Over the years, Chiliques has been monitored from space by ASTER imagery. In 2002, the imagery showed evidence of a temperature anomaly on Chiliques, which occasionally reached a scale of 15 C-change. This temperature anomaly may reflect either thermal events in crater lakes or fumarolic activity, although evidence for the occurrence of either is equivocal. Some of the anomalies were observed in the crater and others on the upper slopes of the volcano. This anomaly lasted only a few months. A subsequent expedition to the crater found no evidence of eruptions nor of any anomalous temperatures in the crater lake. Future eruptions are likely going to be lava flows and only impact the immediate surroundings of the volcano, although larger eruptions may impact the roads around Huaytiquina pass and Socaire.

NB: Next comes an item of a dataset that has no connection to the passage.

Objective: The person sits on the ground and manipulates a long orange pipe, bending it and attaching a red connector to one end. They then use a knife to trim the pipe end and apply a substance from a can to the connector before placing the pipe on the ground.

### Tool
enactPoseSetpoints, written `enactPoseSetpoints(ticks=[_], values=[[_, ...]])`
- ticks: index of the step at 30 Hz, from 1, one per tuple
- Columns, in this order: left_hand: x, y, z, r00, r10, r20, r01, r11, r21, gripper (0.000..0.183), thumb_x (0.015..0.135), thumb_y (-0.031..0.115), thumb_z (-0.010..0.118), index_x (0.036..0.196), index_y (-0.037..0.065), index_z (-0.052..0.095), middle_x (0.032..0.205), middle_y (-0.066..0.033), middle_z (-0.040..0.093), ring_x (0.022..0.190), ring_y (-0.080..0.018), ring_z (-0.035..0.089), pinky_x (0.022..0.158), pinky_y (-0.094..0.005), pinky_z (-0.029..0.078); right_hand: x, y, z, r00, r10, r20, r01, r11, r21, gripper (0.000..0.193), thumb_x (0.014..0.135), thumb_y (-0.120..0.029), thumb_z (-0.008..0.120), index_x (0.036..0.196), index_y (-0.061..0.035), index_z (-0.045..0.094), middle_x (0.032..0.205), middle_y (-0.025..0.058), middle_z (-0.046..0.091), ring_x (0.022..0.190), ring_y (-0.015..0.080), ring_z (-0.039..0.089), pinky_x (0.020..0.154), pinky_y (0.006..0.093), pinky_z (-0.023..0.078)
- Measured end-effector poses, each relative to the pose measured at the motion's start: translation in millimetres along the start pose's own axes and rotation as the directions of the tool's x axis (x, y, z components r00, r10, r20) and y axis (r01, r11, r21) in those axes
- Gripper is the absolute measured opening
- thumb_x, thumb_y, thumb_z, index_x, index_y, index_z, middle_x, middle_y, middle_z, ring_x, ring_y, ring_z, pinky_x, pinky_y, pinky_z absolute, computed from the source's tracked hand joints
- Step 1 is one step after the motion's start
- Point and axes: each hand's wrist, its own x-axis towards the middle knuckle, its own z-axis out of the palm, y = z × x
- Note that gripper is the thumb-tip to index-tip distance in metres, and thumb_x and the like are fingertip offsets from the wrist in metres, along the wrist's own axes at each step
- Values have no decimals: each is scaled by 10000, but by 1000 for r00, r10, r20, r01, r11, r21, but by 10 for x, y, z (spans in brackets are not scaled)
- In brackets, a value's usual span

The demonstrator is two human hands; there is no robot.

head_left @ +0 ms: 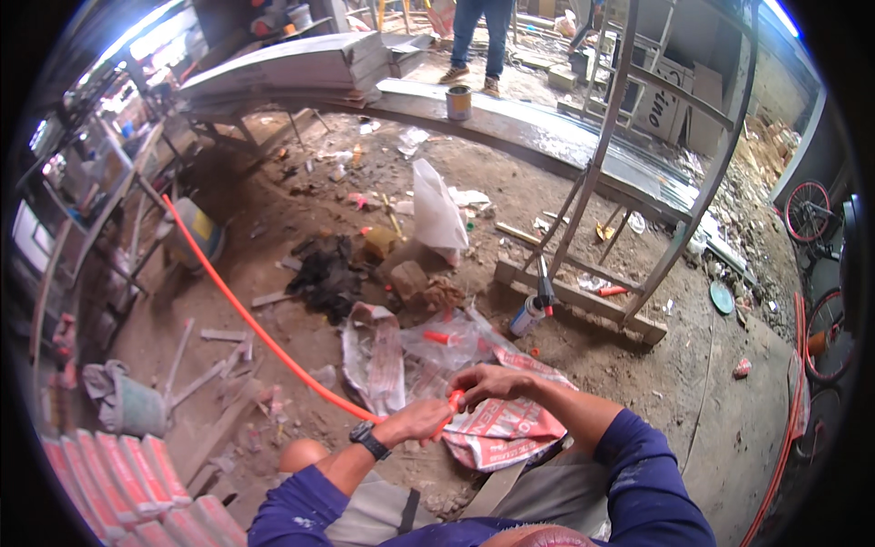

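Observation:
A long orange pipe (pixel 264 337) arcs from the left of the yard down to my hands. My left hand (pixel 421 420), with a dark watch on its wrist, is closed round the pipe close to its end. My right hand (pixel 492 384) pinches the orange end just past it; whether a separate fitting sits there I cannot tell. Both hands are above a red and white sack (pixel 501 428) lying on the dirt. Beyond my right hand a blowtorch (pixel 529 314) with a white canister stands on the ground, near clear plastic wrapping (pixel 437 337).
A metal frame (pixel 592 173) on a wooden base rises at the right. A grey bucket (pixel 128 401) and stacked red-and-white packs (pixel 114 474) lie at the left. A tin can (pixel 458 103) stands on the far ledge, close to a standing person (pixel 483 36). Bicycle wheels (pixel 825 333) show far right.

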Motion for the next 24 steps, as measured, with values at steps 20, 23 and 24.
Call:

Magnetotelluric investigation of the region has shown evidence of a high-conductivity structure underground between Chiliques, Cordón de Puntas Negras and Láscar. This high conductivity zone reaches a depth of 6 km at its southern end, and it might reflect the presence of magma underground.

The lake Laguna Lejia lies north of Chiliques volcano, other parts of the volcano drain into the Salar de Atacama; the volcano forms part of the drainage divide of the salar. A pre-modern route goes up the mountain and aside from the steep slopes and height of the mountain, does not feature any major difficulties.

The town of Socaire is found west of Chiliques, and the volcano has cultural importance to the town, with the volcano being considered the origin of the water for Socaire and part of a cosmological representation together with the neighbouring mountains Tumisa, Lausa, Ipira and Miñiques. Seen from Socaire, the sun rises behind Chiliques during St. Bartholomew's Day; St. Bartholomew is an important saint for the town. Archeological findings made on Chiliques include pottery, a stone room and an elliptical structure in the summit area. Additional platforms and stone structures are found lower on its slopes, and an Incan tambo even farther down. Such archeological sites on mountains are common in Chile, with Licancabur and Cerro Quimal being examples of other mountains with such structures.